Recently, there are numerous interpretations of MMT that are moving beyond its original work; even though Stephanie Kelton is one of the original researches typically associated with “classic” or foundational MMT, I would even include her Deficit Myth in this class, for Deficit Myth abandons much of the empirical and materialist firepower of assessing “how banking actually works” (a charitable take may be that since the book was intended for a widescale pop audience, the finer notes of the theory’s banking research need not be included, but I personally don’t buy that). An excellent essay demonstrates how certain limitations with MMT’s view of the state and its various political instantiations show that we may actually be better suited to reorganize our view of how society and money function together. Perhaps the most famous new policy to grow from the MMT tradition is “The Green New Deal,” although one might also one might also place “Medicare for All” in this branch.

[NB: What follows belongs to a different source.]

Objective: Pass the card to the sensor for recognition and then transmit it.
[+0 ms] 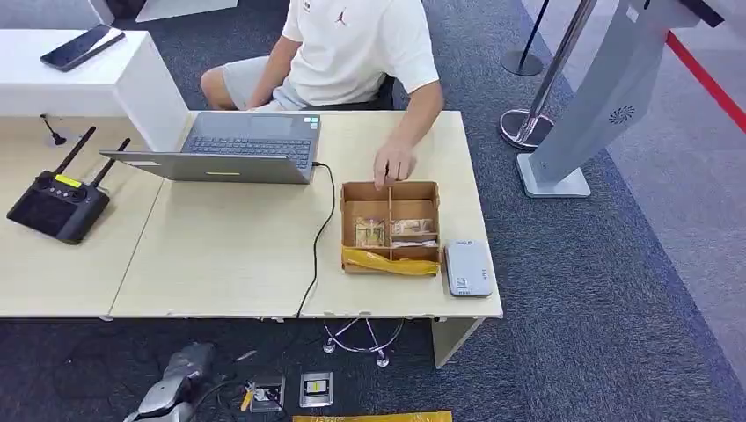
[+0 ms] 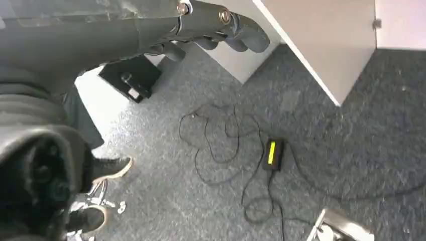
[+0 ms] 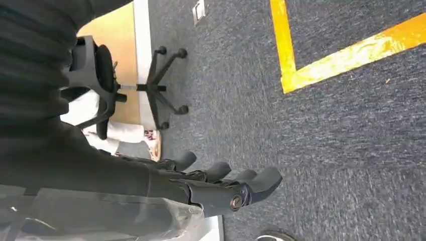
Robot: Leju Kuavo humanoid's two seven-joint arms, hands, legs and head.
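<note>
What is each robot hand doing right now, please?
Left robot hand: open, holding nothing, hanging over the carpet.
Right robot hand: open, holding nothing, hanging over the carpet.

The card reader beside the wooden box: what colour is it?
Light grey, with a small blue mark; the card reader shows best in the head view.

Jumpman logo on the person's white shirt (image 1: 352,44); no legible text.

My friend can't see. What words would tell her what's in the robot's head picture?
A person in a white shirt sits behind a pale wooden table, one hand touching a divided cardboard box holding cards. A grey card reader lies beside the box, an open laptop and a black antenna remote further left.
</note>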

I would like to pose an additional area for research involving MMT, which is to use MMT as a theory of urbanization within the USA. Specifically, if the Federal government can implement programs like The Green New Deal, Medicare for All, and a Jobs Guarantees within the current constraints of labor and materials (let alone actual infrastructure needs, pandemic response, and other concerns relating to climate change), these programs raise a question of how the Federal government itself can step in to “umpire” trends of uneven development around the USA, and more specifically, to use these programs to equalize the conditions that exist within lagging regions.

In this case, MMT could be an intriguing research counterpart to traditional literatures within the realm of economic development, of which literature about persistently lagging regions may be the most important. What is crucial on this view is to discern how expanded spending programs by a currency sovereign could be used to drive urbanization trends away from “elite cities”, and equalize urbanization patterns across the USA. These research programs could also determine how the USA could successfully implement degrowth strategies across its cities (in true preparation for climate change), and by equalizing lagging regions create massive incentive for population rebalancing and migration across the country. Crucially, by using the Federal Governments’ contractual powers, one can also conceivably use MMT empirical and materialist research tools to assess ways to “build” and “rehabilitate” our way out of the housing crisis.

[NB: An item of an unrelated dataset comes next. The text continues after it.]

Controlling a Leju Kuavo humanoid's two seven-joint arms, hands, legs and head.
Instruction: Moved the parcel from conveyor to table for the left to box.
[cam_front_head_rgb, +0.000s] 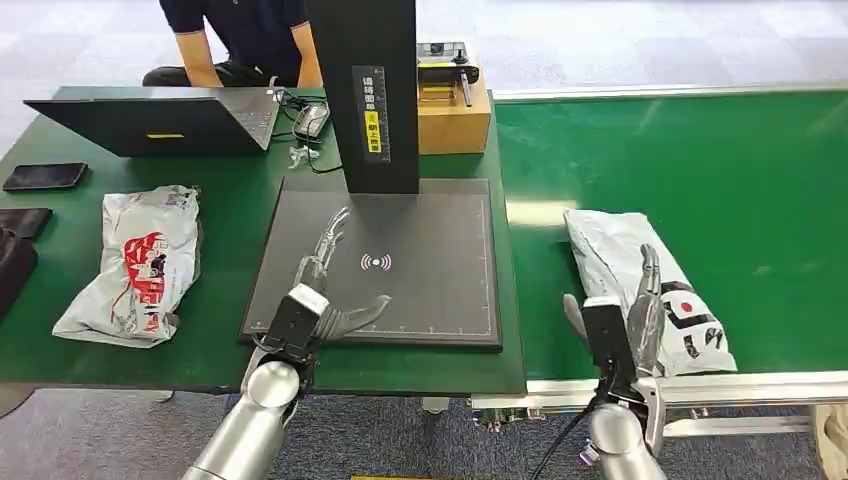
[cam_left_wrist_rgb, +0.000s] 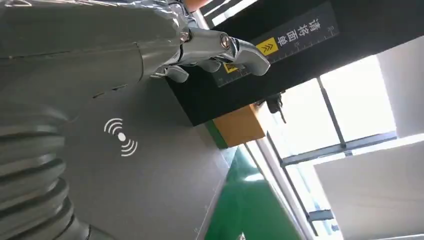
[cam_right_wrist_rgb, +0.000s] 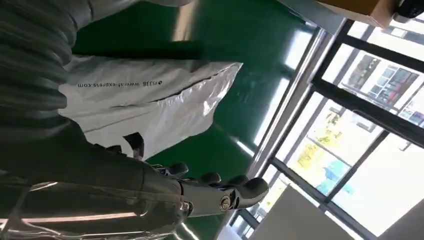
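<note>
A white plastic parcel (cam_front_head_rgb: 648, 285) with red and black print lies on the green conveyor belt (cam_front_head_rgb: 700, 170), near its front edge. My right hand (cam_front_head_rgb: 630, 315) hovers over the parcel's near end, fingers stretched out and apart, holding nothing; the wrist view shows the parcel (cam_right_wrist_rgb: 150, 105) just beyond the right hand (cam_right_wrist_rgb: 200, 192). My left hand (cam_front_head_rgb: 325, 285) is spread flat above the dark scanner pad (cam_front_head_rgb: 440, 240), empty, and the left wrist view shows this hand (cam_left_wrist_rgb: 210, 47) over the pad (cam_left_wrist_rgb: 150, 175).
A second white parcel (cam_front_head_rgb: 135, 265) lies on the green table at the left. A black scanner column (cam_front_head_rgb: 365, 90) rises behind the pad, with a wooden box (cam_front_head_rgb: 455, 110) beside it. A laptop (cam_front_head_rgb: 160, 120), a phone (cam_front_head_rgb: 45, 177) and a seated person (cam_front_head_rgb: 240, 40) are at the back left.
</note>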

I remain skeptical about whether an MMT-based research approach within the USA could actually implement Green New Deal, Medicare for All, and a jobs guarantee to end uneven development across the USA. The biggest reason for this is that uneven development is also a global phenomenon, and so the USA needs to bolster the aforementioned policies with effective foreign policies in such a manner as to “tame” uneven development on a global basis. I am specifically skeptical as to how this works outside of the typical structures of imperialist foreign policy.

However, I think this research is worth pursuing, because if the premise of a true Job Guarantee, Federal Wage of Last resort is successful, I believe that the labor market may actually achieve the supply/demand equilibrium that urbanists believe they have located within the sphere of housing. A key research question would be whether achieving a Jobs Guarantee could create affordable housing for all.